Así que, al final, el Pentágono no ha tenido mas remedio que rendirse a la evidencia y asumir la derrota, después de haberse gastado alrededor de dos billones de dólares y haber perdido casi 2.500 soldados. Hace poco más de un año, el Estados Unidos de Trump y el talibán firmaron un acuerdo en Doha por el que asumían la retirada total de las tropas de Afganistán, el intercambio de prisioneros con el gobierno —a razón de 5 milicianos por un militar o policía—, con la única contrapartida reseñable para los milicianos de cortar lazos con al Qaeda. El trato no ha podido ser más humillante para Washington, pero también para el presidente Ghani, que únicamente lo ha admitido, a regañadientes, por ser un mero títere norteamericano sin capacidad decisoria alguna. Teniendo en cuenta que actualmente el problema terrorista de Afganistán se llama Daesh más que al Qaeda, la renuncia de los talibanes a sus viajes amistades, es sólo simbólica y más parece un gesto para la opinión pública estadounidense, que una decisión con repercusiones reales sobre el territorio.
Si, además, tenemos en cuenta que la ONU considera a los talibanes como grupo terrorista, tenemos al todopoderoso hegemón mundial negociando con terroristas y, lo que es peor, rindiéndose de facto ante ellos. ¡Qué diferente del relato oficial con el que nos martillean estos días! ¿verdad?

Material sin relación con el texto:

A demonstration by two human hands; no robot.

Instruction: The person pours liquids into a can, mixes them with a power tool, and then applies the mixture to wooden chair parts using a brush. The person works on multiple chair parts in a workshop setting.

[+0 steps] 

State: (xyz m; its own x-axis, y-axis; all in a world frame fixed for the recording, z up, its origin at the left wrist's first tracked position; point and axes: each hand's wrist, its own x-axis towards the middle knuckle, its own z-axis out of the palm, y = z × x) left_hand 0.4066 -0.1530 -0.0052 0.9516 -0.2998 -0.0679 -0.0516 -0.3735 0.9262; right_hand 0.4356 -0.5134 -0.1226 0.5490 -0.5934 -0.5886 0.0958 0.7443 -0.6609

Definitivamente, todo indica que Biden va a asumir los acuerdos de Doha, aunque haya retrasado la fecha de la retirada definitiva unos pocos meses para cerrar los flecos pendientes. Mientras, llegan reportes de la prensa corporativa que reconocen que el Pentágono está ayudando a las milicias sunitas del Emirato Islámico Afgano en su lucha contra Daesh, y actuando coordinadamente como su fuerza aérea. Es probable que deseen afianzar su relación con el talibán antes de marcharse definitivamente del país y jueguen a futuro —y en su interés— con dos barajas, tanto con las cartas oficiales, como las oficiosas. Es algo que suelen hacer muy a menudo.

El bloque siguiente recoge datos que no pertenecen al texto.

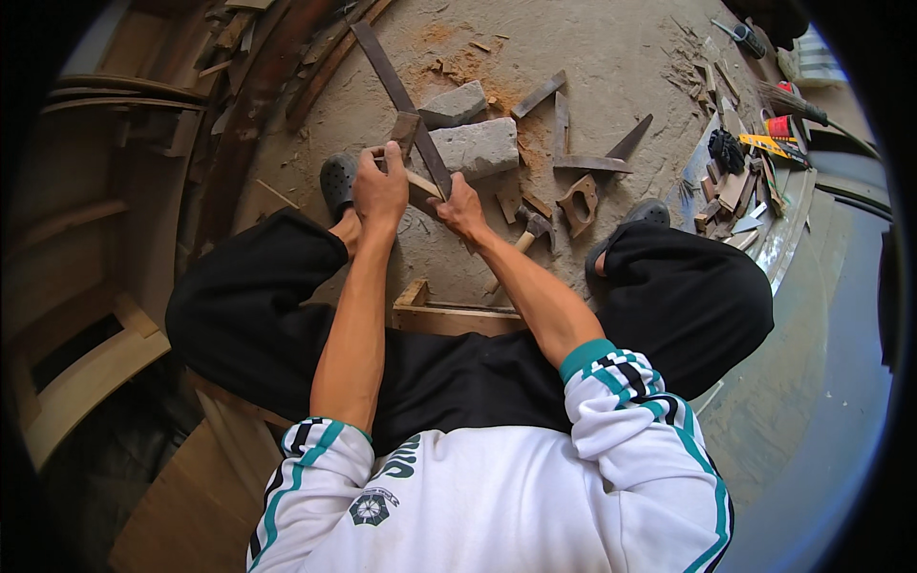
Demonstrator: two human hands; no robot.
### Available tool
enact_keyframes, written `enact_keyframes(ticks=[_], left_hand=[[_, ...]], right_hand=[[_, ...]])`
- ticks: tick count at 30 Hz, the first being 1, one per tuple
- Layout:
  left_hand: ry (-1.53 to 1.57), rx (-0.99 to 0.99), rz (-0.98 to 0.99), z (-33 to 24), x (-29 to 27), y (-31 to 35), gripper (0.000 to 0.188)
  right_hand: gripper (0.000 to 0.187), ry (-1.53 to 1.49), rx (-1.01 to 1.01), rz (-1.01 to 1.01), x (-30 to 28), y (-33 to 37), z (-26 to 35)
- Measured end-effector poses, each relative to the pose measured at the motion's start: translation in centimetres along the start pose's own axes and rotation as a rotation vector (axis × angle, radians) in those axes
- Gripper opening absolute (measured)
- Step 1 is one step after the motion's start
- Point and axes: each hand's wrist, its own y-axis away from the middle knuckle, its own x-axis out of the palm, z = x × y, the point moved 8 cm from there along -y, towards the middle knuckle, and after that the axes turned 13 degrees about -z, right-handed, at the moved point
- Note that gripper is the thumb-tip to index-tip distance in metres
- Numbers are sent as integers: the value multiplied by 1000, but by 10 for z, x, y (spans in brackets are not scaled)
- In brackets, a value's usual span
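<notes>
My left hand [380, 186] is closed on a short brown wood block [403, 133], with the thumb up against its side. A long dark flat strip [387, 76] runs from the far left down to my right hand [462, 208], whose fingers are closed around its near end. Between the hands lies a pale wood edge [424, 183]; whether it belongs to the block is hidden. The strip crosses beside a grey concrete block [475, 147], with a smaller concrete piece [454, 104] behind. Close to my right hand lie a hammer [524, 243] and a wooden saw handle [578, 207].
An L of two joined wood strips [562, 134] and a loose strip [540, 94] lie beyond the handle. Wood scraps [734, 186] with a black glove [726, 151] are piled at right. A low wooden frame [458, 320] sits before me; planks [250, 124] line the left.
</notes>
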Motion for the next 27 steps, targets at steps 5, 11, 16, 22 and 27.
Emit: enact_keyframes(ticks=[5, 11, 16, 22, 27], left_hand=[[-10, 19, 137, -11, 31, 9, 50], [-42, 303, 316, -26, 111, 31, 46], [-111, 723, 356, -37, 175, 22, 42], [-164, 952, 386, -26, 217, 10, 42], [-111, 1002, 309, -14, 216, 8, 45]], right_hand=[[53, 3, 122, -274, -41, 2, -32], [57, 83, 353, -510, -123, -5, -96], [61, 14, 415, -546, -156, -4, -96], [57, -13, 352, -393, -149, -8, -93], [52, 45, 194, -277, -136, -20, -81]])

Pero no nos olvidemos de que la invasión de Afganistán tuvo más que ver con las guerras energéticas contra China y Rusia, que con los «atentados» del 11 de septiembre de 2001. Por cierto, las «pruebas» que vinculan a Bin Laden con el 11S siguen siendo secretas y ni siquiera el lamebotas de Aznar pudo verlas por aquel entonces. Más aún, tampoco debemos olvidar que, tanto el talibán como al Qaeda son creaciones de Estados Unidos para luchar como mercenarios contra la Unión Soviética y que su paternidad ha sido reconocida por dirigentes de primera fila del imperio, empezando por la propia Hillary Clinton. Solo así podremos tener suficiente contexto como para analizar lo que sucede en el país de las amapolas al margen de las patrañas que cuentan los grandes medios corporativos.